Please keep in mind that it is a Tiktok replacement - i.e. meant for mobile devices, as the vertical nature suggests. And mobile devices already have volume controls? Hence that is a "mute" button, not a volume control, and while the project is still in its early stages, I doubt that they would add that functionality bc it would introduce tension between the user's natural inclination to hit their device volume knob rather than have to use the embedded control.
On the other hand, I see SO MANY people criticizing the lack of that feature, perhaps they should make the video player work slightly differently when viewed from a desktop? But is that really what people want - wouldn't people on a desktop still not enjoy watching content on a vertical axis that was meant for a mobile screen?
It's probably a cost to benefit trade-off that they have to make hard decisions on, given how few people are willing to devote their time in return for no remuneration to this project. Honestly I'm surprised that so many people on Lemmy of all places aren't receptive to such a FOSS project in its early stages yet coming along so quickly.
I hope you don't feel that I'm picking on you, just sharing my thoughts. Please feel free to respond however you like:-).
Yeah it's all good. But it is not a mobile app, it's a 'web app' able to be shared on desktops, so it needs a volume control.
They could disable the volume slider on mobile devices I suppose, they can link to the actual volume of the device anyway, so it would just be an alternative to pressing the buttons.
Why would i bother with player-specific volume controls when my OS' volume controls are right there, easier to access and work the same across anything I'm doing?

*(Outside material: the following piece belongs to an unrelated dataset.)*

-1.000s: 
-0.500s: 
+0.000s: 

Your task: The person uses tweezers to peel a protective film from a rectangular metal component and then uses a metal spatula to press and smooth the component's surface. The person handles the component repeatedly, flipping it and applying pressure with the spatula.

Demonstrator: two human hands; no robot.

Because adjusting the entire PC volume for one video is silly. I have the volume set how I like for everything, so having to adjust that everytime is annoying, when like every other video sharing site has a volume control and it remembers the level I set.
I hear you. From what other people are saying elsewhere: they have their volume set for other things - perhaps Zoom calls at work - and don't want to bother moving it in order to watch these videos. That's sorta understandable.
But ofc next they'll want to enable cookies to remember the volume setting across sessions, and then having added cookies, there must be a setting to only optionally store the cookies, and then there has to be the pop-up (pop-down?) banner announcement demanding that before you can interact with the page (well not really but it certainly does manage to call attention to itself) that you make a decision about whether you want to store cookies on that site or not.
I haven't used a media player specific volume control for YEARS on my non-mobile devices. Perhaps bc I have a dedicated button on my keyboard devoted to volume up/down/mute so can adjust it at a moment's notice?
It takes a LOT of effort to be all things to all people. And Loops is new, and looks to be meant for mobile, despite being delivered as a webpage. So if people accessing it via desktop wish that there more features, that is understandable, but it's also understandable to me why those features aren't there yet?
I always love watching performers build up a song, and this is no exception.
Side note: Ugh. Loops doesn't have an embed API (yet?). Just emailed them asking if they would consider adding the og:video metadata to the page headers.
More or less if you use JS to fetch the link and parse the meta tags in its header. Lemmy does that when you submit a post with a link, and it'll pull the title, description, image, and video properties and include them with the post detail.
From there, it's just a matter of detecting those and rendering them.
og is shorthand for open graph, it’s a standard Facebook started for capturing page metadata to use in embedded previews and has caught on to wide adoption. It’s not an official HTML tag but it’s very ubiquitous today.
I don't know this artist. But I do know that auto tune is rampant among social media singers. I don't have the software to see if it is being used here.
You don't need software. This is definitely autotuned, but she is a good singer. One thing to listen for is that the pitch is so perfect it almost sounds like a synthesizer. You can't fake the timbre of the voice though, which is why I say she's a good singer.